__Work to be completed__:
Output must match the data below exactly from its first line through the line that contains "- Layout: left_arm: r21", with no other line.

__Working data__:

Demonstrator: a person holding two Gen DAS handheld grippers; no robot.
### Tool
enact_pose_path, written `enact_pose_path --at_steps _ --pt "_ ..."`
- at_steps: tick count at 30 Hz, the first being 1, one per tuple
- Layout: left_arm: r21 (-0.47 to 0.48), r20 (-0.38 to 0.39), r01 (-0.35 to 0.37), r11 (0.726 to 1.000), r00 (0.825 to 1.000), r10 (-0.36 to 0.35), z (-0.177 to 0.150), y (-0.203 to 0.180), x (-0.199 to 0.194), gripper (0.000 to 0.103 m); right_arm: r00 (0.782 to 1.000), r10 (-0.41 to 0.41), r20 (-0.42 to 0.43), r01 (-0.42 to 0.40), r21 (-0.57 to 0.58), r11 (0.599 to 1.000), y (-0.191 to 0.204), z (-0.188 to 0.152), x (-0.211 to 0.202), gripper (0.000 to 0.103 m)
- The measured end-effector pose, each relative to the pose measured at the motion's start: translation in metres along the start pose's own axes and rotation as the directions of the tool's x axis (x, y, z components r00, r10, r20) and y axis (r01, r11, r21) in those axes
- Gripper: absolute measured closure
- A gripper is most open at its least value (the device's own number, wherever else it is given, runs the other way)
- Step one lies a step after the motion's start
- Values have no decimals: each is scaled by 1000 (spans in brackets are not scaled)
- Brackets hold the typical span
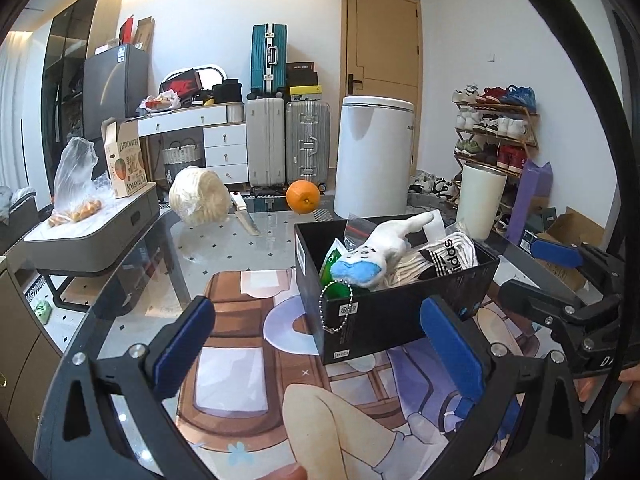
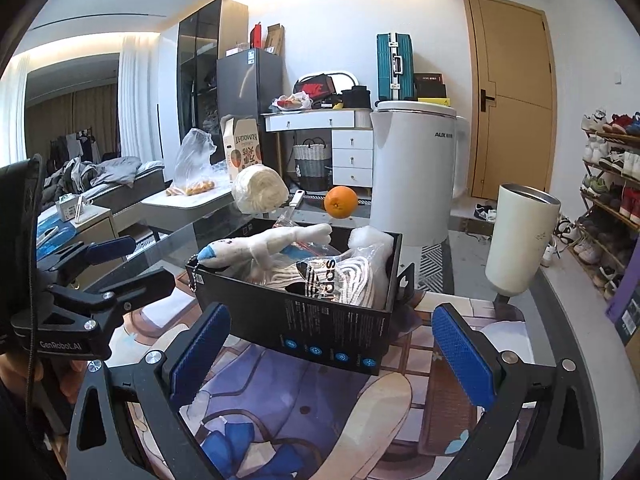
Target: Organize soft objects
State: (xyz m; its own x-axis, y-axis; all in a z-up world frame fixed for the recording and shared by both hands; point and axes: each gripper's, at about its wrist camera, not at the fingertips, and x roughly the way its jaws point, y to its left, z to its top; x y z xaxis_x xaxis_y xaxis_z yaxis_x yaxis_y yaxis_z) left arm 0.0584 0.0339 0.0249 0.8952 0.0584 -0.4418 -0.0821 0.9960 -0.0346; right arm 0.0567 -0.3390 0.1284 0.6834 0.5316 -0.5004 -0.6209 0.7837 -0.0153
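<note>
Both grippers hover empty over the printed mat on the glass tabletop, jaws spread wide: left gripper, right gripper. Black box sits on the mat between them, holding a white plush toy with a blue end, its ball chain hanging over the box wall, plus striped socks in clear wrap and a green packet, mostly hidden under the plush. Box bottom not visible. Behind: orange, knife partly hidden, wrapped pale bundle, white tumbler, kettle. Thumb cut off at the left view's bottom edge.
</note>
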Motion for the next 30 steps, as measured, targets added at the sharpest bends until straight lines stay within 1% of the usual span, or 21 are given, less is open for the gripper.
enact_pose_path --at_steps 10,13,30 --pt "-11 8 11 1000 1000 -11 -1 2 -2 0 1000 -24 16 25 -13 1000 3 -1 -4 1" --pt "-13 -1 11 1000 1000 -11 0 2 0 0 999 -32 21 33 -13 999 2 -2 -5 0" --pt "-16 0 9 1000 1000 -9 -2 2 2 0 999 -32 23 32 -10 999 2 -4 -6 0"
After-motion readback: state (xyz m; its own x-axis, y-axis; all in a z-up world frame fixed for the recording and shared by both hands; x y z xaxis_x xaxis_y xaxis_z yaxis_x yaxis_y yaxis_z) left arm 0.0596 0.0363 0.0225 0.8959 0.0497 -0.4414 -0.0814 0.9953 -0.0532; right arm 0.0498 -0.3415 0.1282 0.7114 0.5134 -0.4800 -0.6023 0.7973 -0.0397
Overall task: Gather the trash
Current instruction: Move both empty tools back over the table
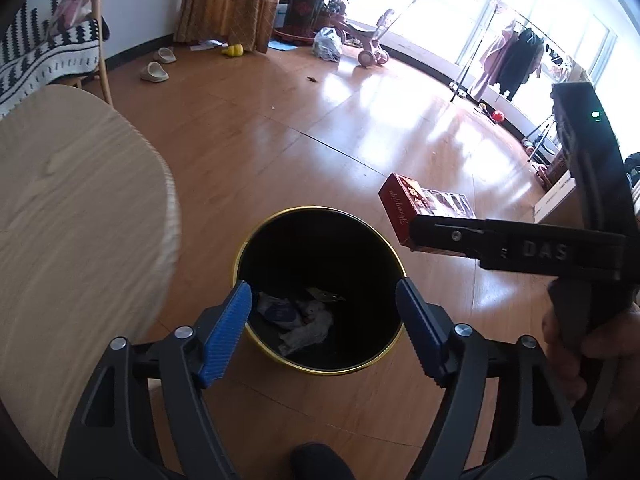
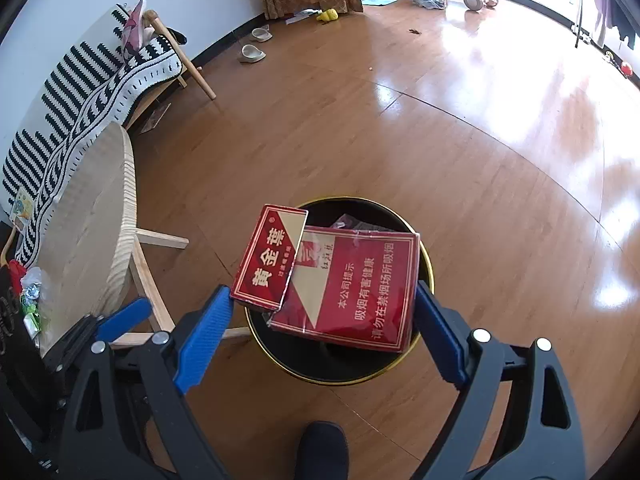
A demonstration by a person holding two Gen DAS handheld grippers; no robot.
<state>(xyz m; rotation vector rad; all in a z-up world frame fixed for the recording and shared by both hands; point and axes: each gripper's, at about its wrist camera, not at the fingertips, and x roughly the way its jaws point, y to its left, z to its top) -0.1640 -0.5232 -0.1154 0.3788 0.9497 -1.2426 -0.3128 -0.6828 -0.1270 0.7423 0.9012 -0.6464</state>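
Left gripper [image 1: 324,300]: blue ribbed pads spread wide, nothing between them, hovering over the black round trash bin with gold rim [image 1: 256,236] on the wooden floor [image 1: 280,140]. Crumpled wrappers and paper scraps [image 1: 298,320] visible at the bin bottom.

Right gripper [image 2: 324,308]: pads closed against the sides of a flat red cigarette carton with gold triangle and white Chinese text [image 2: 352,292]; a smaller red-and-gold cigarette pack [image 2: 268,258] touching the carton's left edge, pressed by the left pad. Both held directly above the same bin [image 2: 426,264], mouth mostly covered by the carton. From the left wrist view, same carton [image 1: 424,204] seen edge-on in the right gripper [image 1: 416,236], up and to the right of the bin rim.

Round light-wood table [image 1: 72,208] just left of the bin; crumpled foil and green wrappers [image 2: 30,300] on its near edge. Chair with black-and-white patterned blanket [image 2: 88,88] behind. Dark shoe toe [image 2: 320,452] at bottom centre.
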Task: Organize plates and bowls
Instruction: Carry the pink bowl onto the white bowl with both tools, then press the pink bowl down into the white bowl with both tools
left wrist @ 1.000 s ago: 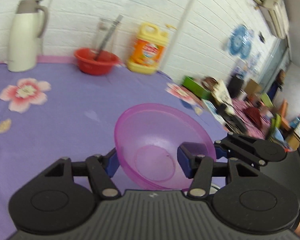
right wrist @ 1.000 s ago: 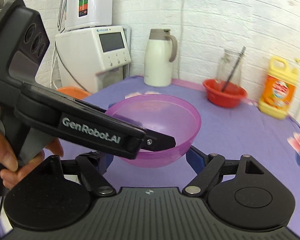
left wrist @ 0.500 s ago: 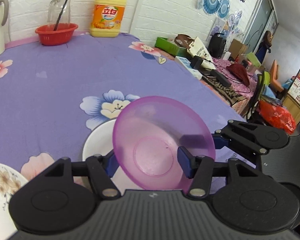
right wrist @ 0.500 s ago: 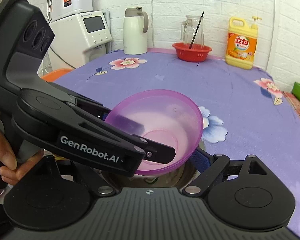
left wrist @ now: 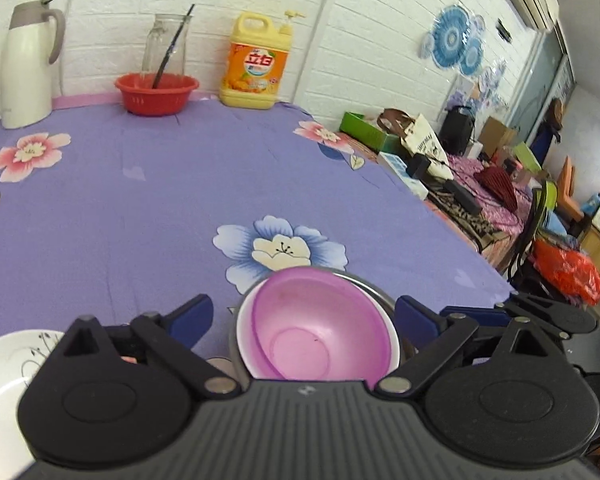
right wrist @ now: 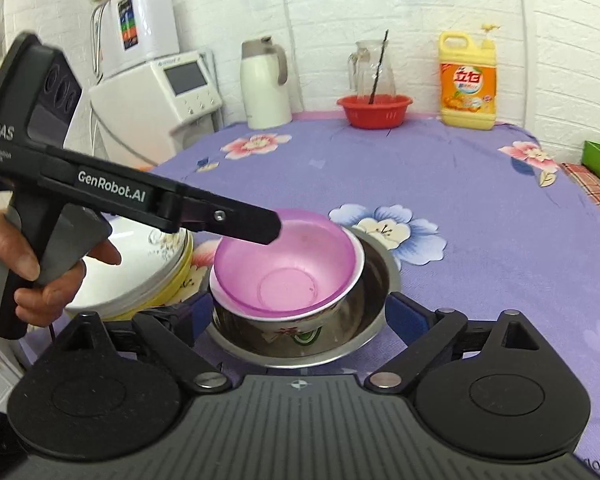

__Written solution__:
Demonstrator: a person holding two Gen DAS handheld grippers; no robot.
### Tool
enact_pose_path, written `enact_pose_path --at_steps _ --pt "_ ..."`
- at_steps: tick count at 30 Hz, the first being 1, one per tuple
- Layout: left_arm: r21 (-0.47 to 0.48), r20 (-0.38 to 0.39), r01 (-0.35 to 0.37), r11 (0.726 to 1.000), r00 (0.825 to 1.000), r10 (-0.36 to 0.35), z (-0.177 to 0.150), y (-0.203 to 0.180), x (-0.199 to 0.194), gripper (0.000 to 0.103 m); right_arm: r00 (0.782 to 1.000), r10 (-0.41 to 0.41), r20 (-0.42 to 0.43), r01 (-0.42 to 0.40), r21 (-0.57 to 0.58), r11 (0.599 to 1.000), y (-0.191 to 0.204), z (-0.188 to 0.152), x (-0.211 to 0.202), gripper (0.000 to 0.103 m)

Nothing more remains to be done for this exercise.